▶ Activity
Your job is to reproduce all of the data exactly.

____________________

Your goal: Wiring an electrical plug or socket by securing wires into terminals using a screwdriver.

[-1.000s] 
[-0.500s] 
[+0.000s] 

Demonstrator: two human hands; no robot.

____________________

▶ Reply
Your goal: Wiring an electrical plug or socket by securing wires into terminals using a screwdriver.

[-1.000s] 
[-0.500s] 
[+0.000s] 

Demonstrator: two human hands; no robot.

No part of the exercise remains open.